**Your instructions**
The answer should hold only the lines from the beginning of the material through the one with "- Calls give", reproduced exactly and without pictures.

**Recorded data**
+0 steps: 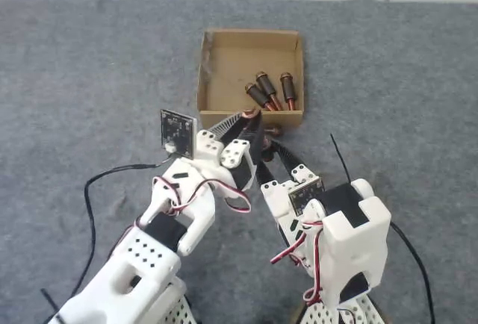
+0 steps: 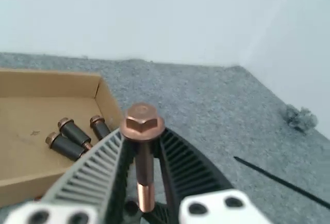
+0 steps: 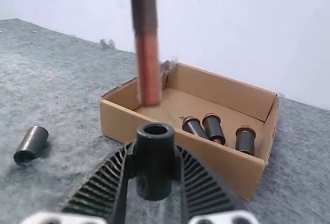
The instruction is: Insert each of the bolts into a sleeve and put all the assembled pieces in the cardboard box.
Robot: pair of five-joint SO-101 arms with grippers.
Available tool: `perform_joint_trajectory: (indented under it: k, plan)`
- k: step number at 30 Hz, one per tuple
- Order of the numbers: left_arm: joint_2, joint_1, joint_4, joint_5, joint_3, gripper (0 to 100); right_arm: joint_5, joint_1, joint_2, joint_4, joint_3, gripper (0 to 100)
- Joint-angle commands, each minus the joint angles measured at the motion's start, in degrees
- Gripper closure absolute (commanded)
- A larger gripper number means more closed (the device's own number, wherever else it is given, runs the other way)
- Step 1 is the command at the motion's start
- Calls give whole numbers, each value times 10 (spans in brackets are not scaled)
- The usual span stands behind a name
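Note:
My left gripper (image 1: 250, 124) (image 2: 143, 137) is shut on a copper bolt (image 2: 143, 157) (image 3: 147, 53), held just below its hex head with the shaft pointing down. My right gripper (image 1: 270, 149) (image 3: 154, 154) is shut on a black sleeve (image 3: 154, 157), upright with its bore facing up. The bolt's tip hangs a short way above the sleeve's opening and does not touch it. Both grippers meet just in front of the cardboard box (image 1: 216, 59) (image 3: 118, 118) (image 2: 108, 100). Three assembled pieces (image 1: 269, 91) (image 3: 214, 128) (image 2: 69, 139) lie inside the box.
One loose black sleeve (image 3: 31, 144) lies on its side on the grey carpet, off to one side of the box. A black cable (image 1: 93, 204) loops on the carpet beside the left arm. A wall rises behind the box.

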State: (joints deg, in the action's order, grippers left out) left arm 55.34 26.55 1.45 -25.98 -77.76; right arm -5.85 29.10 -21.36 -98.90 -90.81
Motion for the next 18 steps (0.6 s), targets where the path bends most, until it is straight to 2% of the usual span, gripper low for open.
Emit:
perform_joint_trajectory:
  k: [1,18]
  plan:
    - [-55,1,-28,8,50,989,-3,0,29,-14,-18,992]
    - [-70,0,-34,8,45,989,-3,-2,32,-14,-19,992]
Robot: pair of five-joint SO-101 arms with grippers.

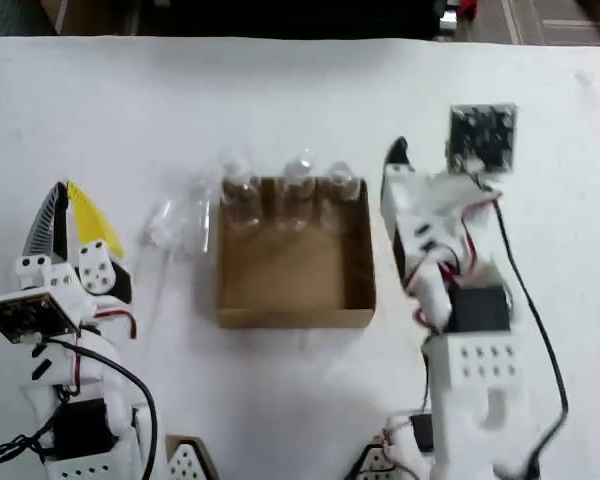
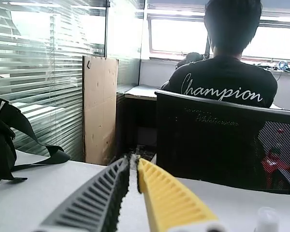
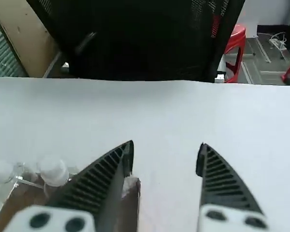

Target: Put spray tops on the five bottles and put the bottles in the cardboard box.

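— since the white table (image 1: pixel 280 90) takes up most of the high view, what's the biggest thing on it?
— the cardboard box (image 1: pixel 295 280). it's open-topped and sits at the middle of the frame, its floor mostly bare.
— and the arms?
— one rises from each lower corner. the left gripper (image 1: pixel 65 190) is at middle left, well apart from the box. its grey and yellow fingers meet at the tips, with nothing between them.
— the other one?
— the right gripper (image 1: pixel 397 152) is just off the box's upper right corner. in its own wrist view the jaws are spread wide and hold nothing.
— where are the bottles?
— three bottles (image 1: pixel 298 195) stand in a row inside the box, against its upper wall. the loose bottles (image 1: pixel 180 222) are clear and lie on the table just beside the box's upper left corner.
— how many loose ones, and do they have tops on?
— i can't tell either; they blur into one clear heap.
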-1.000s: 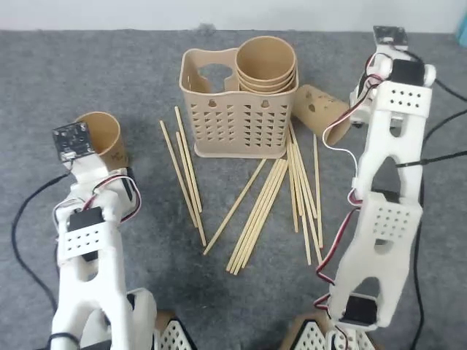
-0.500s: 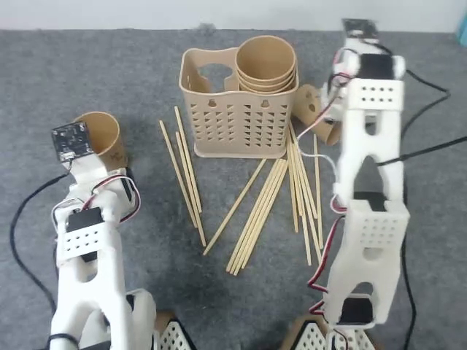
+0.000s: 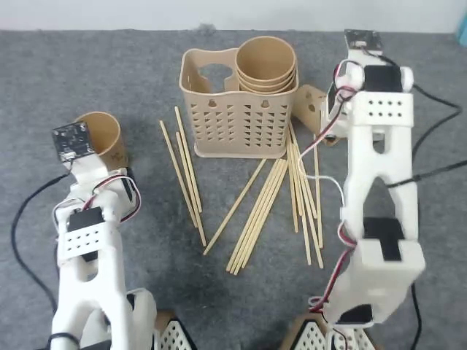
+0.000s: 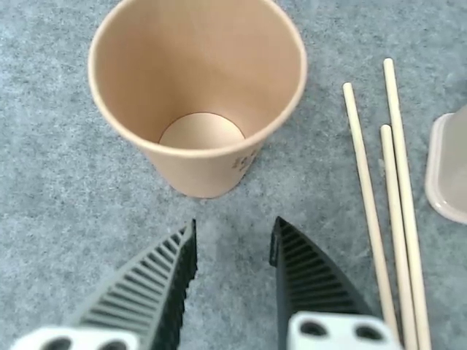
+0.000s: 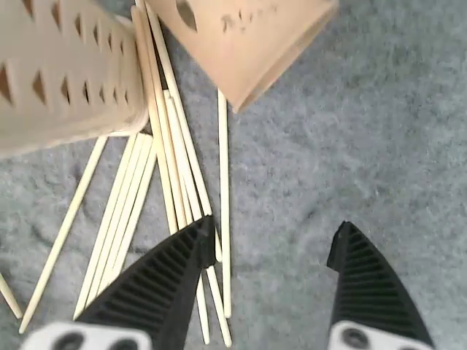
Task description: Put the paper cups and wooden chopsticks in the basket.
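Note:
A beige perforated basket point(image 3: 233, 117) stands at the table's middle back with a stack of paper cups point(image 3: 265, 64) in its right part. Another paper cup point(image 3: 309, 102) lies on its side right of the basket, partly covered by the right arm. My right gripper point(image 5: 273, 227) hovers open above the carpet just short of this tipped cup point(image 5: 248, 36), beside the chopsticks point(image 5: 179, 160). At the left an upright paper cup point(image 3: 102, 138) stands alone. My left gripper point(image 4: 232, 240) is open a little short of that cup point(image 4: 197, 87), not touching it.
Wooden chopsticks lie on the grey carpet in three loose groups: left of the basket point(image 3: 186, 171), in front of it point(image 3: 255, 211), and at its right point(image 3: 303, 189). A basket corner point(image 4: 449, 171) and chopsticks point(image 4: 387, 197) lie near the left gripper.
The right arm has swung left toward the tipped cup and now covers part of it. The left arm and all the objects have stayed put.

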Motion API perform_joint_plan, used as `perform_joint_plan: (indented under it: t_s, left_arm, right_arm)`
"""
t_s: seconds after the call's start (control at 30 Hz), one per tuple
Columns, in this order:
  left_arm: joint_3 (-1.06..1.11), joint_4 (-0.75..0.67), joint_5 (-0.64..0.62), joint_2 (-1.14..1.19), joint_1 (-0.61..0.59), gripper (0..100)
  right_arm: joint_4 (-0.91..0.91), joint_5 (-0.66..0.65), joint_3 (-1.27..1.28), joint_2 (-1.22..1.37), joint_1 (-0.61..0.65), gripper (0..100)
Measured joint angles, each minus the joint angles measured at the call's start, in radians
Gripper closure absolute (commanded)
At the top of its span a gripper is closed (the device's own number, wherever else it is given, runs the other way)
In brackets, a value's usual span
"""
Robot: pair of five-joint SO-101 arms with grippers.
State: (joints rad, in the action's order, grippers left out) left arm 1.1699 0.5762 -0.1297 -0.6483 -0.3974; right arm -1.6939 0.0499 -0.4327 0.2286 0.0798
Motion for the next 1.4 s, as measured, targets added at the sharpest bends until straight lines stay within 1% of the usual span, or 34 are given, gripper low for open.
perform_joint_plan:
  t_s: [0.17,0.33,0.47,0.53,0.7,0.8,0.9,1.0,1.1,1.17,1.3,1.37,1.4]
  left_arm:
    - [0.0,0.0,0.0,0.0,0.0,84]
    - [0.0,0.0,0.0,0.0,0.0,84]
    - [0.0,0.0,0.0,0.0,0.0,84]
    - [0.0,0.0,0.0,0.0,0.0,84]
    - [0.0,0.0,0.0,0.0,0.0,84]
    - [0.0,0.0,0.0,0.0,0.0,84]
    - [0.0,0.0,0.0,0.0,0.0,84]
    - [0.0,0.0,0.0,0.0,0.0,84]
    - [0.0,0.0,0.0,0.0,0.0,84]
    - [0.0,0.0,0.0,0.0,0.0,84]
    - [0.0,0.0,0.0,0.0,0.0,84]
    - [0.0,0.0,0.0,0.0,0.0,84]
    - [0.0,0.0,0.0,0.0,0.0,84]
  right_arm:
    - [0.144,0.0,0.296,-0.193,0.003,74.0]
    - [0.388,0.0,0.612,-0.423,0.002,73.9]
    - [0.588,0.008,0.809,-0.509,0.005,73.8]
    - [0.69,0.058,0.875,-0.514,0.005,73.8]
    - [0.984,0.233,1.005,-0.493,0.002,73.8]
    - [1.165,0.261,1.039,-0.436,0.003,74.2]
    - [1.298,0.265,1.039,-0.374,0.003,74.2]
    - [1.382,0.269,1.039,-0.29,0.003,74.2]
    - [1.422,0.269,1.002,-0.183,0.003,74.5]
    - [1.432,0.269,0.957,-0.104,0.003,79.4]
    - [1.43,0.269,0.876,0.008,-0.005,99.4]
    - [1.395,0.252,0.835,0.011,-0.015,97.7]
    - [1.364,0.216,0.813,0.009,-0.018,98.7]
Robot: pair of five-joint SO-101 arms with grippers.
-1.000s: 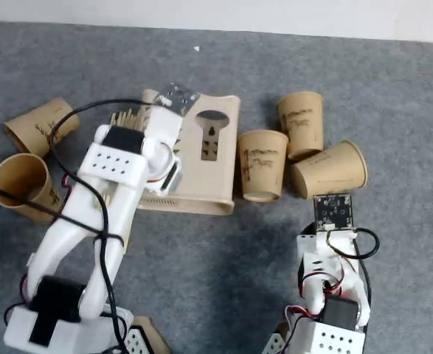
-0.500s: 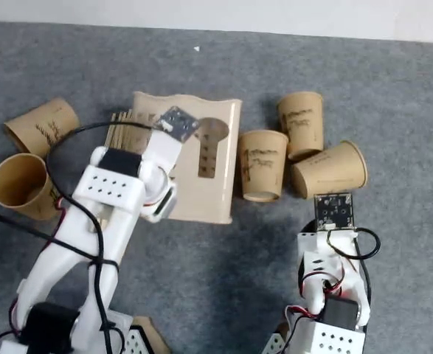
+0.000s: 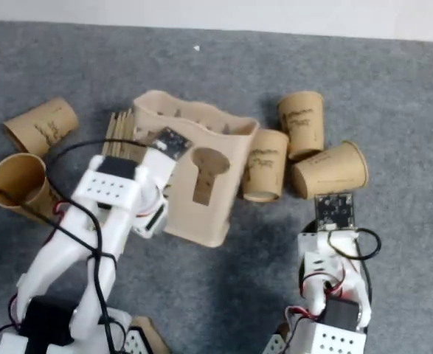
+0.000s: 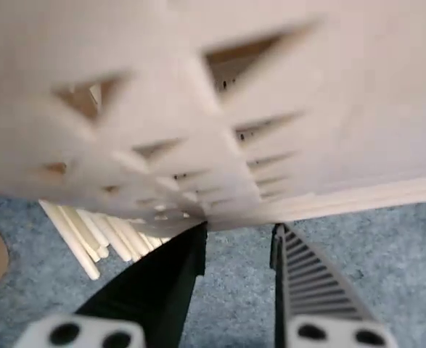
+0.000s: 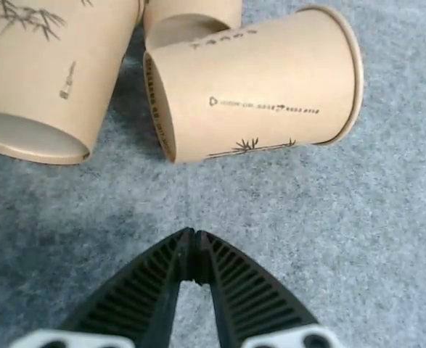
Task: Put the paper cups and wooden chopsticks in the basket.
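Observation:
The pale wooden basket point(image 3: 201, 199) stands tilted up on one edge at the table's middle; its slotted wall point(image 4: 220, 109) looms close in the left wrist view. My left gripper point(image 4: 238, 230) is shut on the basket's lower rim, under the left arm's wrist point(image 3: 161, 166). Wooden chopsticks point(image 3: 120, 131) lie bundled behind the basket's left side point(image 4: 89, 233). Two paper cups point(image 3: 40, 125) point(image 3: 18, 184) lie at the left. Three more cups point(image 3: 264, 166) point(image 3: 302, 122) point(image 3: 330, 169) lie at the right. My right gripper point(image 5: 195, 254) is shut and empty, just short of the nearest cup point(image 5: 249, 90).
Grey carpet covers the table. Open carpet lies in front of the basket, between the two arms. A cup point(image 5: 46, 72) lies beside the nearest one in the right wrist view. The right arm point(image 3: 333, 221) sits low at the front right. A pale wall edge runs along the back.
The left gripper has pulled back toward the front and tipped the basket from lying flat up onto its edge. The chopsticks behind it are now uncovered. The right arm has not moved.

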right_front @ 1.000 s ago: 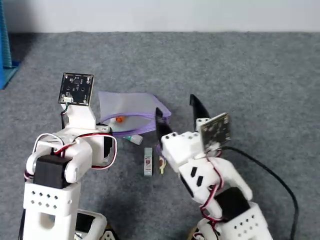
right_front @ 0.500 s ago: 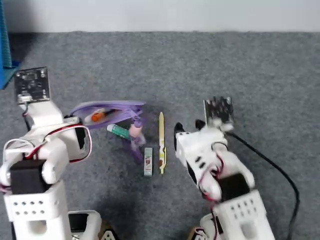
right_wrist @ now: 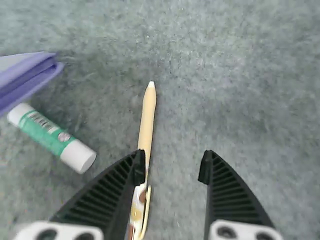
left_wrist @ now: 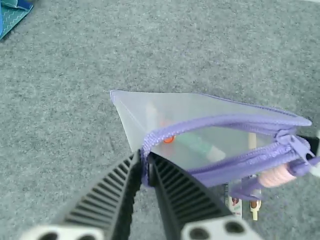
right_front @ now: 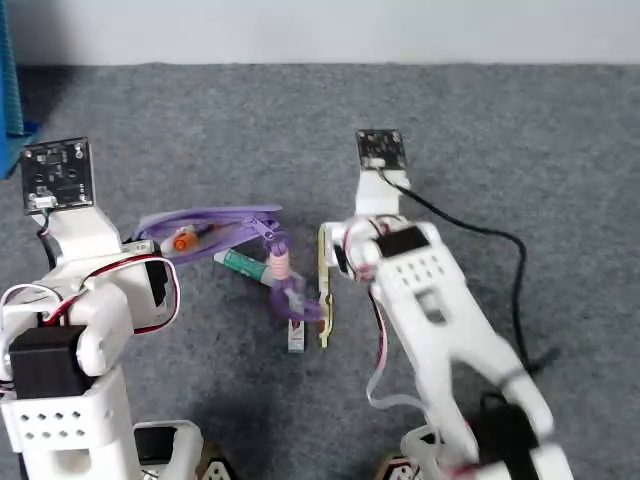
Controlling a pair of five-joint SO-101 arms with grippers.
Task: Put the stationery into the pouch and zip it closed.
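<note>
Since the pen (right_wrist: 146, 117) lay loose on the grey carpet (right_front: 500, 130) nearest us, beside a small white bar (right_front: 296, 338), we had the right gripper (right_wrist: 173, 162) spread open over its clip end, the pen under one finger rather than centred. Just beyond, the green glue stick (right_front: 240, 263) lay at the mouth of the purple pouch (left_wrist: 200, 117), where we judged it could block the pen's way in. The left gripper (left_wrist: 144, 161) was clamped on the zipper edge to hold the mouth up and gaping, an orange-tipped item (right_front: 182, 241) sat inside, and a blue object (right_front: 8, 90) stood farthest off.

Overhead cam, close wrist cams; all share pouch (right_front: 215, 220).
</note>
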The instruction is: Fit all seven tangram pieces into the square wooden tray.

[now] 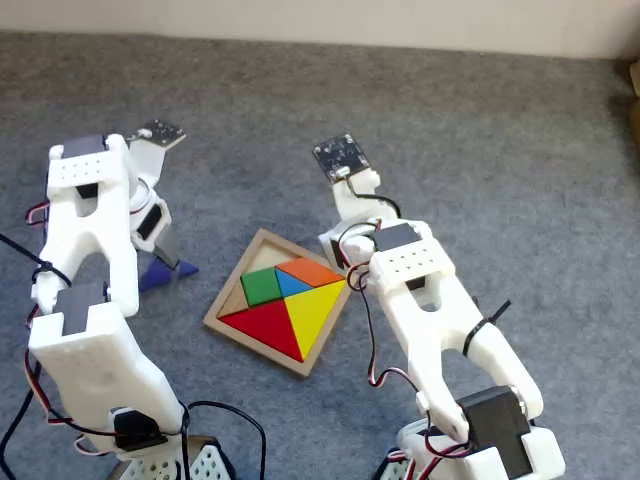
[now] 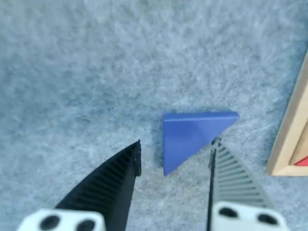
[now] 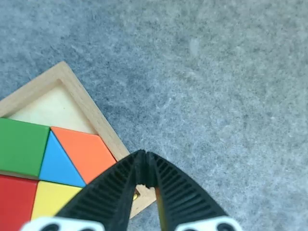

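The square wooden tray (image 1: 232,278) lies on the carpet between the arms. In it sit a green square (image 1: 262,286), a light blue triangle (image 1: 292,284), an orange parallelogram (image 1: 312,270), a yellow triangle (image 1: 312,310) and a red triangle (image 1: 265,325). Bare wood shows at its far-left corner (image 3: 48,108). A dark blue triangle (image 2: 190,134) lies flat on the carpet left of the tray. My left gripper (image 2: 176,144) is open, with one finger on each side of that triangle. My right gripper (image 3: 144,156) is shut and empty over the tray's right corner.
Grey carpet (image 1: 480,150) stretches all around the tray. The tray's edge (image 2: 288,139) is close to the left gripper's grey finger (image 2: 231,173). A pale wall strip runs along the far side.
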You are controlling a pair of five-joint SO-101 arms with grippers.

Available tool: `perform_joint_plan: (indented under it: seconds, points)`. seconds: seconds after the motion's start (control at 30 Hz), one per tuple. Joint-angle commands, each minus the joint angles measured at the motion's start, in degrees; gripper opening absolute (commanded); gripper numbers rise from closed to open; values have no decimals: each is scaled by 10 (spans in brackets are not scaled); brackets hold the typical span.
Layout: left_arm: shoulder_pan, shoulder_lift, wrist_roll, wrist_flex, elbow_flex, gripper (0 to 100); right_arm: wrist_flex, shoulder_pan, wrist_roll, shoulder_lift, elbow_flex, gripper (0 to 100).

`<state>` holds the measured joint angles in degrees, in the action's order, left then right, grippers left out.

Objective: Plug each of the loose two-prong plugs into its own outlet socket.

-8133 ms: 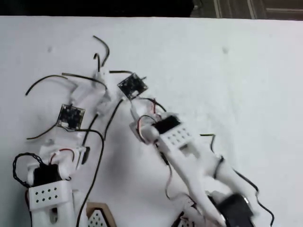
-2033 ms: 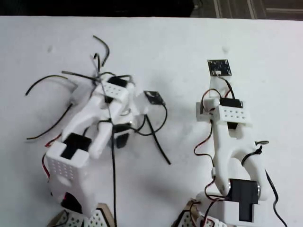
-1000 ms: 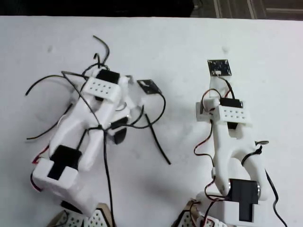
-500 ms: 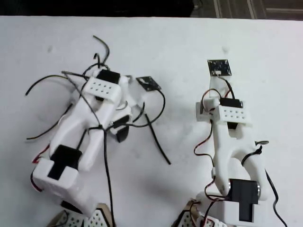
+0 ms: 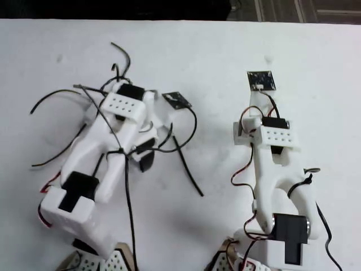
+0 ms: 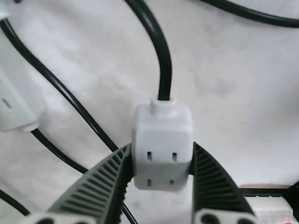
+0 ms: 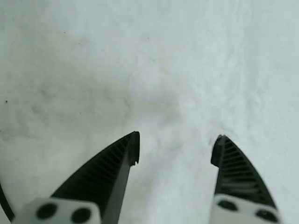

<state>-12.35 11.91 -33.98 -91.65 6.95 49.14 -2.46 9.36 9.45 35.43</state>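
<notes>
While the left gripper [image 6: 161, 149] is clamped on the outlet socket [image 6: 162, 133], ribbed fingers [image 6: 107, 182] against its two side faces, the slotted face is turned toward the wrist camera. Two pairs of slots show. The socket's long axis runs along the gripper's reach. Its black cord [image 6: 161, 60] leaves the end away from the jaws and curves off over the bench [image 6: 243, 70]. Just beside the socket lies a second white body [image 6: 14, 102]; no prongs visible, so cannot tell if it is a plug.

High view: the left arm [image 5: 96, 152] reaches toward 1 o'clock from its base into the tangle of cords [image 5: 186, 162]. The right arm [image 5: 273, 169] points to 12 o'clock, well apart, with the tangle at its 9 o'clock. The right gripper [image 7: 175, 149] is spread with nothing between the fingers and bench surface beneath.

Judgement: the socket is presented, and a plug must meet the slotted face with its prongs in line with one slot pair. Since the left arm is occupied, the fetch falls to the right arm, toward 9 o'clock.
</notes>
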Motion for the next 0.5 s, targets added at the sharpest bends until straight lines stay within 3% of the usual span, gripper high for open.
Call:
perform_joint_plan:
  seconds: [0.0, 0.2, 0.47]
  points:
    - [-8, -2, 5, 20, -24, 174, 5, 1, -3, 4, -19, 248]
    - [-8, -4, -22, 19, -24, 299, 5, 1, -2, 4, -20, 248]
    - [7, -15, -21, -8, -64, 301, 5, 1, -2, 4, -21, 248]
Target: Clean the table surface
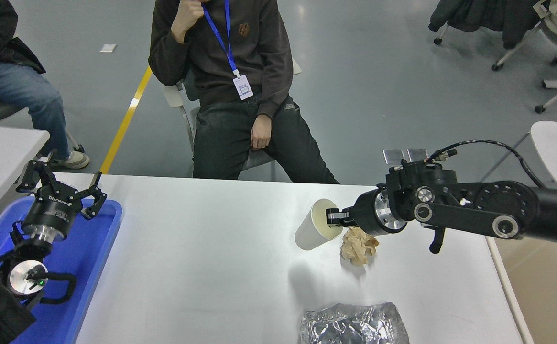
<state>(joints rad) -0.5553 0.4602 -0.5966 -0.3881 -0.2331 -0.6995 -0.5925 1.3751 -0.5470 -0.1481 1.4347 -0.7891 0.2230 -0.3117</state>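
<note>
The table surface is a wide white tabletop. My right gripper reaches in from the right and is shut on the rim of a white paper cup, which hangs tilted above the table with its shadow below. A crumpled brown paper ball lies on the table just under the right wrist. Crumpled silver foil lies at the near edge. My left gripper is parked open over the blue tray at the lower left.
A blue plastic tray sits on the table's left end. A person sits on a chair at the far side, another person at the far left. A smaller white table stands at left, a beige one at right.
</note>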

**Response box**
+0 steps: 
+0 steps: 
+0 steps: 
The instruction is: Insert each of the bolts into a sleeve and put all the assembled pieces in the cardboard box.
Robot: pair of five-joint SO-101 arms with grippers.
Available tool: `perform_joint_trajectory: (indented under it: k, plan)`
- k: step number at 30 Hz, one per tuple
- Order of the numbers: left_arm: joint_2, joint_1, joint_4, joint_5, joint_3, gripper (0 to 100); right_arm: joint_5, joint_1, joint_2, joint_4, joint_3, gripper (0 to 100)
- Joint-angle commands, each minus the joint angles measured at the motion's start, in degrees
- Gripper closure absolute (commanded)
- A larger gripper number means more closed (the device's own number, wherever else it is given, runs the other way)
- Step 1 is the command at the motion's start
- Calls give whole numbers, each value times 10 (spans in brackets are not scaled)

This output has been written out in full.